Velocity Enablement and Gain

Velocity Enablement and Gain, or just Velocity Enablement, or VE, is a loose collection of practices called Velocity Drivers:

  • Microstructures
  • Structuring a DevOps team to be responsible for:
    - Shared Cloud Services
    - Velocity Enablement
    - DevOps Advisory Services
  • Having Dev teams take responsibility for their own Microstructures
  • Shared Production Support

All of these have the combined effect of

  1. having the entire Application Lifecycle of anything utilized in the Production Environment managed by the Development team that created it;
  2. and removing the funnel effect that occurs for any centralized “service” team, what most organizations have as there DevOps team(s).

When this happens your software delivery organization is freed up to maximize development and delivery velocity. Hence the use of the term Velocity Enablement.

By now you’re are probably realizing that VE looks like a somewhat radical re-alignment of what’s seen as the current responsibilities in software development. It’s not that radical, as I aim to convince you of. It certainly doesn’t require re-organizing teams, or introducing new teams, or even taking on new methodologies. What it is, however, is a very practical (This has been successfully used, to greater or lesser extents, in the most recent companies I’ve worked for) means of achieving “Shifting Left” as some vendors and consultants have labeled DevOps.

Let’s take the above points in reverse order.

Removing the Funnel to the centralized service teams

Centralized teams have become the de-facto model for creating and managing service teams, like Desktop support, Networks, DevOps, Production Support, and so on ad-nauseum.

Given Conway’s Law[1] this is not surprising, and a sensible approach — pre-cloud. Before the cloud organizations had their own datacenters or outsourced the provisioning and maintenance of hardware. Hardware, whether bare-metal or Virtual Machine based, was physical, finite, and required specialist resources to manage. It required constant monitoring, maintenance, and resource planning. It spawned ITIL and ITSM as a means to better understand the state of your constant monitoring, maintenance, and resource planning of your hardware. Therefore, centralizing teams responsible for this critical infrastructure was not only seen as instinctive but best practice.

Unfortunately, when organizations move to public clouds, even if they refactored their applications to use Microservices, they retained the centralized structure for the teams managing the cloud services. Consequently, the software-based services of the cloud we still seen as infrastructure — with all the connotations that that word brings (infrastructure is centralized, it’s bespoke, it’s slow to design and implement because it required specialized skills), even when the notion of DevOps became popular.

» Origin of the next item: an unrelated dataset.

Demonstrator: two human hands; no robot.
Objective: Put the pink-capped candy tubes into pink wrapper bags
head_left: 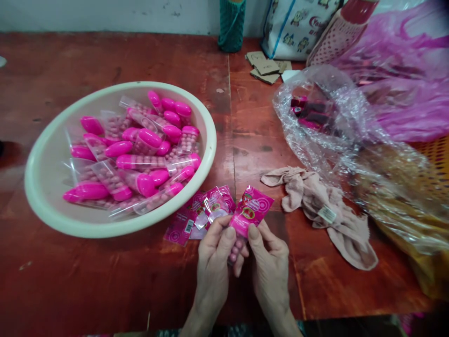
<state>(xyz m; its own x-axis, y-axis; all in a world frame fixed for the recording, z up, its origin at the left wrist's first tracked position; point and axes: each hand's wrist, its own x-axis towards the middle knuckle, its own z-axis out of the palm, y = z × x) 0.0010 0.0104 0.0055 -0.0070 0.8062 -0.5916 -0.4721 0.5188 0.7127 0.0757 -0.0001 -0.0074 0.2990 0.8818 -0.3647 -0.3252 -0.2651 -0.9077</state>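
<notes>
1. Left hand (213, 262) and right hand (268, 262) side by side near the near edge of the table (105, 281), about midway along it, fingers curled in narrow, thumbs pointing away.
2. Pinched between both thumbs and forefingers: a pink sachet (250, 210), gripped at its lower end, printed face up, upper end leaning toward the far right.
3. Tucked under that sachet, between the two hands: a clear tube of pink beads (234, 252), mostly hidden; cannot tell which fingers carry it.
4. Just beyond the left hand, flat on the table: a small heap of sachets (201, 213), overlapping one another, its far side just beside the near rim of the basin.
5. Further left, filling much of the table's left half: a cream basin (45, 206), piled with capped tubes (140, 150) in clear wrappers, bright pink caps pointing every way.
6. Right of the right hand, apart from it: a crumpled beige cloth (322, 206) with a small tag, lying loose.
7. Beyond the cloth, toward the right edge: a crinkled clear plastic bag (333, 121) with dark pink items inside, its lower folds spread over something yellowish; an orange basket (438, 159) at the right edge itself.
8. In the far right corner: a pink plastic sheet (403, 70), bunched up.
9. Along the far edge, from right to left: a printed bag (294, 28), cardboard scraps (266, 68), a teal knitted holder (231, 23).
</notes>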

DevOps teams were, effectively, renamed operations teams.

So why is this an issue for organizations that use Public Clouds? Let’s look at “wait time” as defined in The Phoenix Project:

The wait time for a given resource is the percentage that resource is busy, divided by the percentage that resource is idle. So, if a resource is fifty percent utilized, the wait time is 50/50, or 1 unit. If the resource is ninety percent utilized, the wait time is 90/10, or nine times longer. And if the resource is ninety-nine percent utilized the wait time is 99 time longer.[2]

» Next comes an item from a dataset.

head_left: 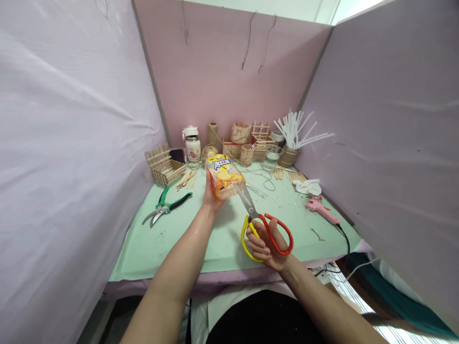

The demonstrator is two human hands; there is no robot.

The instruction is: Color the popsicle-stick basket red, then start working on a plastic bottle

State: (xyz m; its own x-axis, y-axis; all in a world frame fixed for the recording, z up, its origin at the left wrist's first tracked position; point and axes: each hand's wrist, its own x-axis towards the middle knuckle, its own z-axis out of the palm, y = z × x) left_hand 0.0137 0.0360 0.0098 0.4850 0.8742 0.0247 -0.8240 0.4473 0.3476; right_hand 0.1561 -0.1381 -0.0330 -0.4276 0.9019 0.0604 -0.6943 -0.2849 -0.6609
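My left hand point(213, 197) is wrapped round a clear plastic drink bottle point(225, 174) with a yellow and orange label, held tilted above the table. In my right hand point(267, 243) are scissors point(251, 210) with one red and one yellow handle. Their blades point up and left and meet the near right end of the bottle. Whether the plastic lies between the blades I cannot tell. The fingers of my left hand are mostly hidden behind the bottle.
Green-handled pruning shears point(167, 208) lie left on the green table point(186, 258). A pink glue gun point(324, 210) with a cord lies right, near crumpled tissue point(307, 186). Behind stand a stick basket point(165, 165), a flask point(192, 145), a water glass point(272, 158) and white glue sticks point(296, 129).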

So, if the centralized team is “the resource” then there is a natural funnel that builds up a queue to the team that naturally slows down access to it the more it’s utilized.

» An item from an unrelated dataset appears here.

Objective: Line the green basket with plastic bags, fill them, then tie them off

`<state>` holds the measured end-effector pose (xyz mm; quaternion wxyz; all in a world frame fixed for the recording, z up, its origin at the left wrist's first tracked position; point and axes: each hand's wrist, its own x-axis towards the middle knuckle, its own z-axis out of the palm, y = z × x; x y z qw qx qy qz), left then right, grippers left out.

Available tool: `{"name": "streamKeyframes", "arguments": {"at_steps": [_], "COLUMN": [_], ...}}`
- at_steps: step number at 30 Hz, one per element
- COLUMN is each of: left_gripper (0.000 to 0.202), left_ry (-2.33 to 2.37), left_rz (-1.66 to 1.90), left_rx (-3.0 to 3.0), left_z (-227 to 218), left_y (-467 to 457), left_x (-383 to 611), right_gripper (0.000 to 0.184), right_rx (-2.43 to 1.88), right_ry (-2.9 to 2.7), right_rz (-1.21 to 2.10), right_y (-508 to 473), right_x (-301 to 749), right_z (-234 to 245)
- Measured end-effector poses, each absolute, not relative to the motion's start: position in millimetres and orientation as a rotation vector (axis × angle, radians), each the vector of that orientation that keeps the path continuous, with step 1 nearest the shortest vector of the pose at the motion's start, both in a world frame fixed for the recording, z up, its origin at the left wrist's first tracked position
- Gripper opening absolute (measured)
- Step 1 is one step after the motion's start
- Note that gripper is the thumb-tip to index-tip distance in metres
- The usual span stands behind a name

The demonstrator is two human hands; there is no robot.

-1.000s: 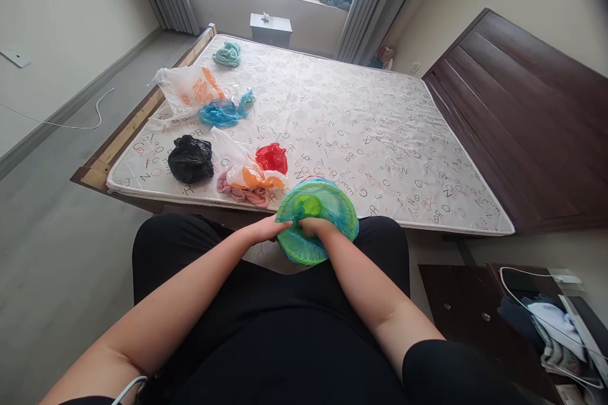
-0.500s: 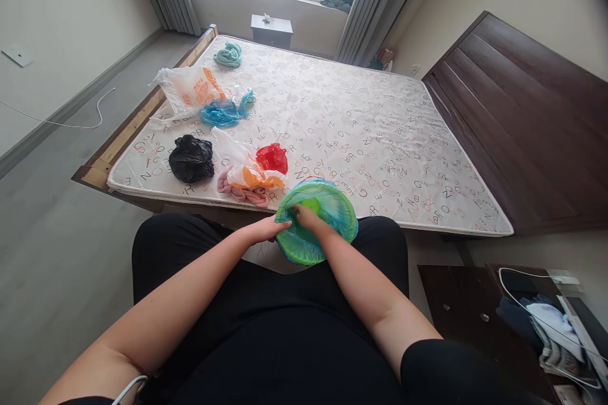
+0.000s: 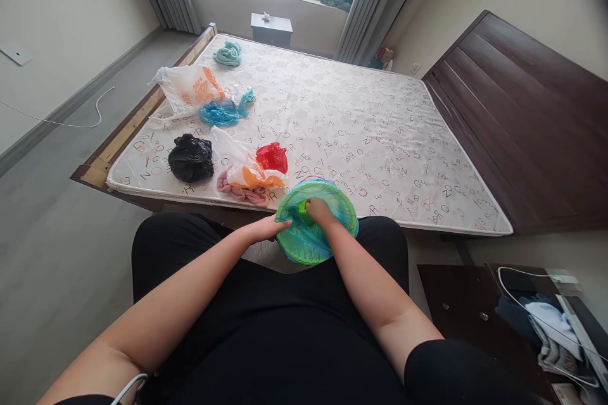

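Round translucent blue-green plastic disc [image 3: 316, 221], thin, glossy, creased, w/ darker green centre patch; sits on lap of black trousers [image 3: 380, 247], far rim overlapping front edge of mattress [image 3: 361, 139]. R hand [image 3: 319, 212] on top of disc near centre, fingers bunched together on plastic; clamp not confirmed, cannot tell. L hand [image 3: 270, 228] lies on disc's L rim, fingers extended and together, pinch cannot be told; hands apart, just beside each other. Nearest on mattress: crumpled red plastic bag [image 3: 272, 158], white-and-orange plastic bag [image 3: 247, 168], pink cloth [image 3: 236, 192], all just beyond disc. Further: wadded black plastic bag [image 3: 190, 158], blue plastic bag [image 3: 223, 112], white bag w/ orange print [image 3: 190, 87], teal cloth [image 3: 227, 54]. Mattress: quilted satin-look white fabric, letter print, on wood bed frame [image 3: 128, 130] w/ dark wood headboard [image 3: 522, 120] at R.
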<state>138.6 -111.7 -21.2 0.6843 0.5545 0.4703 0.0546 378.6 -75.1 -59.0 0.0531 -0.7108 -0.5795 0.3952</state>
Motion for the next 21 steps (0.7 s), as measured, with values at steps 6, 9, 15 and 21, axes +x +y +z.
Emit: {"name": "streamKeyframes", "arguments": {"at_steps": [6, 9, 15, 21], "left_gripper": [0.081, 0.08, 0.079, 0.078], "left_ry": [1.049, 1.061, 1.065, 1.064], "left_rz": [0.126, 0.132, 0.122, 0.136], "left_rx": [1.247, 1.235, 1.248, 1.224], "left_z": [-22.8, -21.0, -19.7, -17.2], "left_y": [-111.7, -112.0, -111.9, -112.1], "left_x": [138.7, 138.6, 139.2, 139.2], "right_gripper": [0.05, 0.037, 0.028, 0.039], "right_rx": [-1.999, -2.026, -2.032, -2.038], "right_ry": [-1.987, -2.026, -2.107, -2.007], "right_rz": [0.98, 1.237, 1.698, 1.647], "right_y": [-74.4, -76.6, -93.8, -90.9], "right_x": [369.8, 366.5, 362.1, 371.7], "right_z": [-48.0, -51.2, -75.7, -82.2]}}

Having a centralized DevOps team that Development teams rely on for the provision of cloud services is serious and inevitable retardant to Development and Delivery Velocity.

Development teams responsible for the whole Lifecycle of anything they produce

OK, this may seem radical, and you will have to have a conversation with the teams about the perceived “extra work” of Production Support, but it is about time we discussed the “Elephant in the Room”. That is, why don’t development teams support the software they produce after hours?

There are 3 categories of failure to systems when in Production:

  1. Infrastructure failure — networks, storage, Database, or compute resource
  2. Software failure — catastrophic logic bug, situation not supported, fundamental design limitation
  3. Partial, or Temporal, Infrastructure failure causing Software Failure — temporary loss of network, DNS error, Memory loss, load balancer swap

Two out of those 3 reasons involve Software. Also, the first category should be eliminated if software is designed correctly for a Public Cloud. Yet IT departments still organize around the datacenter model where there was a significant risk of infrastructure failure.

I’ve endeavored to find any study that analyses systems failures in commercial IT and looks at the above categories to try to break-down and understand the current risks in failures in cloud computing. Alas I have found nothing. Perhaps this is tied to the purveying assumption in the computing industry based on its non-cloud history and experience?

Anecdotally, over the past year supporting a modern distributed solution on a public cloud, there was a single Sev-1 issue due to a temporary cloud service failure, compared to 3 Sev-1 issues due to software failures. In every case of the software errors the DevOps team were the first responders and took at least 30min to 1 hour to determine that a development team representative was needed to address the problem.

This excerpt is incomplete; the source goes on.